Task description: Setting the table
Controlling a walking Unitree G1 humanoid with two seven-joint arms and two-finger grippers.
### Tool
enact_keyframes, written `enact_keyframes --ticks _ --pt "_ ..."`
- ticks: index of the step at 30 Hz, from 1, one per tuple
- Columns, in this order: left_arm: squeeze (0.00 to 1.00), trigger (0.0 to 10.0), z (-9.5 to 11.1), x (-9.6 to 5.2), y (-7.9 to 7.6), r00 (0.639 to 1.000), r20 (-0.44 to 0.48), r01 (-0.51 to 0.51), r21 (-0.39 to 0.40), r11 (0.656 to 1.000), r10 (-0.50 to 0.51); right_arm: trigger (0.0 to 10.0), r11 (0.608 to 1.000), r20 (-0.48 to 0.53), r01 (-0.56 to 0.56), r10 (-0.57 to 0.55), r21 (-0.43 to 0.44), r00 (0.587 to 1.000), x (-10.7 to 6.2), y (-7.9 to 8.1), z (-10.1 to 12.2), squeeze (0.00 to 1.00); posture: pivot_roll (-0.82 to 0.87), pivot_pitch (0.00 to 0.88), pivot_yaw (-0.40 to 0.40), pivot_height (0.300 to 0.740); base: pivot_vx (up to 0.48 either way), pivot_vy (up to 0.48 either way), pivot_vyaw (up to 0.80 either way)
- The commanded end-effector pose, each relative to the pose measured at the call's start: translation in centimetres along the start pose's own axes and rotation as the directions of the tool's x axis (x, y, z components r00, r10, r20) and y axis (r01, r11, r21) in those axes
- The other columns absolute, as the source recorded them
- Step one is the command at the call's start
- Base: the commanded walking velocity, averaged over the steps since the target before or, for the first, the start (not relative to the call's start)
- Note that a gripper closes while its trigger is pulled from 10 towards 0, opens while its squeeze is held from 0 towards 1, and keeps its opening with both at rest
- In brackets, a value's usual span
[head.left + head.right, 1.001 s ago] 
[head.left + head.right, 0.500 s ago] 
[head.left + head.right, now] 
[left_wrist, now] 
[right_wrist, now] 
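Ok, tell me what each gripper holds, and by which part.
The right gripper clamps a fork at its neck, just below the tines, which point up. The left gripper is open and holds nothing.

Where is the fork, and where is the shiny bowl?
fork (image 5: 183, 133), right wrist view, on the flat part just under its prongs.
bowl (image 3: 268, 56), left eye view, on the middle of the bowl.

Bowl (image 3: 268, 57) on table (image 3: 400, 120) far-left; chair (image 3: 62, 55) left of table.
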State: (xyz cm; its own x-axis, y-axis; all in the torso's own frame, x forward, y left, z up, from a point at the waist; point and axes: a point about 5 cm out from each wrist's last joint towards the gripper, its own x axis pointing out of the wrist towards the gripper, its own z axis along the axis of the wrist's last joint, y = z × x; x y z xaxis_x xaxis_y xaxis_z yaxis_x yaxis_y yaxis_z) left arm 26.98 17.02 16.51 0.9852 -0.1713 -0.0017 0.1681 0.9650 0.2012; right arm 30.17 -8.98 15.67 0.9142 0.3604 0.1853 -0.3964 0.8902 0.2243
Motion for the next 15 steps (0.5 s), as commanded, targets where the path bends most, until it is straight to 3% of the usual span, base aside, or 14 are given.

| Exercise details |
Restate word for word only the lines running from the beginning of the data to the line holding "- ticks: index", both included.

| Answer to this exercise |
Task description: Setting the table
Controlling a walking Unitree G1 humanoid with two seven-joint arms and two-finger grippers.
### Tool
enact_keyframes, written `enact_keyframes --ticks _ --pt "_ ..."`
- ticks: index of the step at 30 Hz, from 1, one per tuple

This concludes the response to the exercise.